Artikel tersebut tak lain adalah tragedi Stadion Kanjuruhan yang menewaskan 125 jiwa usai laga Arema FC melawan Persebaya Surabaya. Hati saya miris melihat foto anak-anak dibopong seorang lelaki dewasa di tengah kerusuhan. Saya tidak tahu apakah penonton cilik itu selamat atau tidak.

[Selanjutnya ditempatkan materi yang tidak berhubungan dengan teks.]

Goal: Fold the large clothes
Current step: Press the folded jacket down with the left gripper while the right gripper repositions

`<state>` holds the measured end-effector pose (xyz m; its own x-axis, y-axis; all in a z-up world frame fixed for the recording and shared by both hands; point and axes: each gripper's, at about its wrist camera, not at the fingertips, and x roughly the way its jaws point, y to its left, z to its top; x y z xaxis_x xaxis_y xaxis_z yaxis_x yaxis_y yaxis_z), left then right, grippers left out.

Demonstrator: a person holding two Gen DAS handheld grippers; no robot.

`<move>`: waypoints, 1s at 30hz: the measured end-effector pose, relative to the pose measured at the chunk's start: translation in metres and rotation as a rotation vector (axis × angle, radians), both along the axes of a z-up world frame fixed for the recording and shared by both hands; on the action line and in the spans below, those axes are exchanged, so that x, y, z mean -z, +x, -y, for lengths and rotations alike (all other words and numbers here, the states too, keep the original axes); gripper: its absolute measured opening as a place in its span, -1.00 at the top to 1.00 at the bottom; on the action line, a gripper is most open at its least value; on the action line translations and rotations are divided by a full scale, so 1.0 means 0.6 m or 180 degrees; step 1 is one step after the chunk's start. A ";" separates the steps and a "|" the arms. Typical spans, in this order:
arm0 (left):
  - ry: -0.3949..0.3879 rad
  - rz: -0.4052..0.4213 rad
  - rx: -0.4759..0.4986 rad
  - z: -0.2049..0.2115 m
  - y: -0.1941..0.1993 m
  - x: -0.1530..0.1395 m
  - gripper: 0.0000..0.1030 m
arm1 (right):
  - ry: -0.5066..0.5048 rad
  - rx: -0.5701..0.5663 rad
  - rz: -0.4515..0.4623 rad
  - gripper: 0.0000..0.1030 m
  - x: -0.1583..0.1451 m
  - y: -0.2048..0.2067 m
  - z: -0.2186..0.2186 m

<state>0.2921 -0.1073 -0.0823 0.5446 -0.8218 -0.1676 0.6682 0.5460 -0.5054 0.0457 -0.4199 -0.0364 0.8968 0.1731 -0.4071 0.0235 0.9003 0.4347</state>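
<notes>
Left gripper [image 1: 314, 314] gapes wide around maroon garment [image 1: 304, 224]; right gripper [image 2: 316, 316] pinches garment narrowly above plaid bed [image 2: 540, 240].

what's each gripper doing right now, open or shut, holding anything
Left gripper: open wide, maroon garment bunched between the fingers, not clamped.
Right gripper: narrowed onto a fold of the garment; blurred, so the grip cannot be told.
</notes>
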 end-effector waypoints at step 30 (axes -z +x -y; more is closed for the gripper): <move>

Yang jelas, data terakhir mencatat ada 39 anak yang meregang nyawa akibat insiden memilukan itu. Korban terkecil yakni anak usia balita (3 tahun). Sebanyak 43 perempuan meninggal dunia, salah satunya Helen Prisella yang mengembuskan napas terakhir setelah dirawat 10 hari di rumah sakit. Hingga 14 Oktober 2022 sedikitnya ada 132 jiwa yang meninggal dunia.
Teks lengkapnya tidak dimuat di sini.